◆ Activity: Your response to the data below should hold nothing except the lines from the one containing "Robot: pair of" down to the one containing "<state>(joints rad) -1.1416", reproduced exactly and without pictures.

◆ Data for this task:
== Segment start ==

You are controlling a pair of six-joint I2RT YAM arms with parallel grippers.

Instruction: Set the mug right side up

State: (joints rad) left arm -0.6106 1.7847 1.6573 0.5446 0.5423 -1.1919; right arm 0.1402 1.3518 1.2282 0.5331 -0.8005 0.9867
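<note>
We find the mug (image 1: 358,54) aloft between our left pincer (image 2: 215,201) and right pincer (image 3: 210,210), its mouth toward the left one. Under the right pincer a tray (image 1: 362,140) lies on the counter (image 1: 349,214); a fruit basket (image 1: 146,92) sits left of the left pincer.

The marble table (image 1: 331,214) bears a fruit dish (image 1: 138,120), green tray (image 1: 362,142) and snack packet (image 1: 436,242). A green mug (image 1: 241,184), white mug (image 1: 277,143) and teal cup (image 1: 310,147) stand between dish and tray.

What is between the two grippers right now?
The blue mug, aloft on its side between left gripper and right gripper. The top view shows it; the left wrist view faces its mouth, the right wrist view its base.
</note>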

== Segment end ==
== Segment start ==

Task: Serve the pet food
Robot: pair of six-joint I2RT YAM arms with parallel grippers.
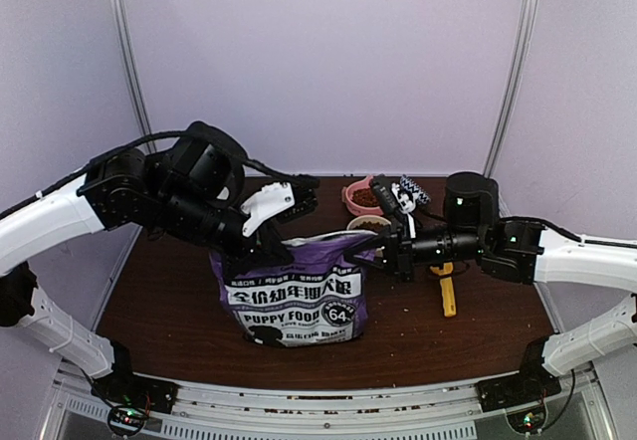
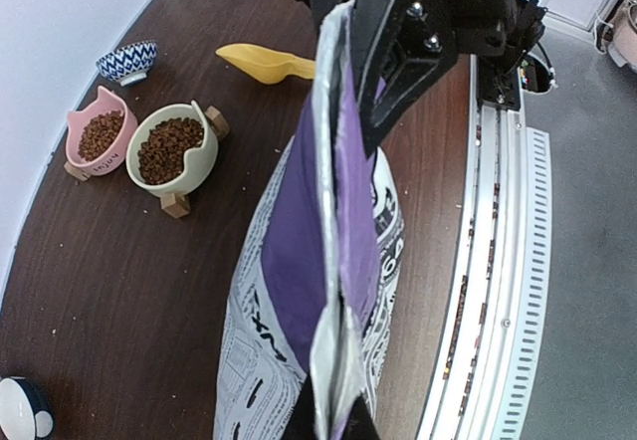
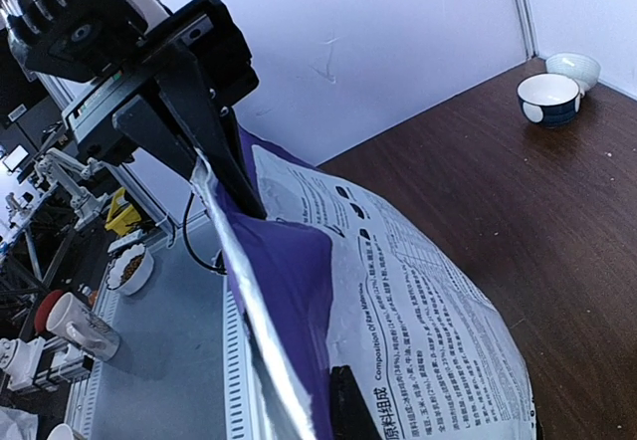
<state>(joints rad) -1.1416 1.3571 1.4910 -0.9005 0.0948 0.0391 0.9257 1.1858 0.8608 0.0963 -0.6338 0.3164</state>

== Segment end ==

◆ Solution to the exercise:
Robot: pair of six-joint I2RT YAM arms with parallel grippers.
<state>(joints rad) -1.1416 1.3571 1.4910 -0.9005 0.0948 0.0391 0.9257 1.1858 0.8608 0.0963 -0.6338 0.3164</state>

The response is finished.